In definitiva, le nanofibre e le nanostrutture assemblate sono indipendenti in soluzione, come confermato dalla microscopia a contrasto di fase e/o a fluorescenza, e possono essere utilizzate in ulteriori applicazioni come gli scaffold di ingegneria tissutale. Il vantaggio principale di questa tecnica rispetto ai metodi esistenti come la separazione facciale o l'elettrofilatura, è la capacità di ingegnerizzare nano fibre proteiche ECM utilizzando una tecnica che imita realmente il modo in cui le cellule normalmente costruiscono le fibre ECM in vivo. La tecnica di assemblaggio avviato in superficie presenta una serie di vantaggi unici, tra cui la capacità di controllare la composizione delle proteine, la morfologia delle fibre e l'architettura dell'impalcatura.

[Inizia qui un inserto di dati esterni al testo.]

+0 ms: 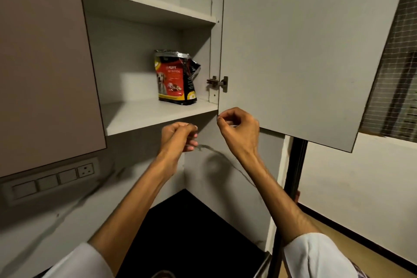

Inoltre, siamo in grado di ingegnerizzare nanofibre proteiche ECM da proteine della matrice extracellulare come il laminato di fibra nin e il collagene di tipo quattro, che si è rivelato difficile utilizzando altri tipi di metodi. Questo metodo può aiutare a rispondere a domande chiave nel campo dell'ingegneria tissutale, consentendo ai ricercatori di sviluppare costrutti con segnali fisici e chimici specifici e ben definiti per dirigere una varietà di comportamenti cellulari come l'adesione e la differenziazione. Se non conosci questa tecnica, dovresti ricordarti di ispezionare continuamente la qualità dei tuoi steli e la fedeltà dei modelli stampati a micro contatto.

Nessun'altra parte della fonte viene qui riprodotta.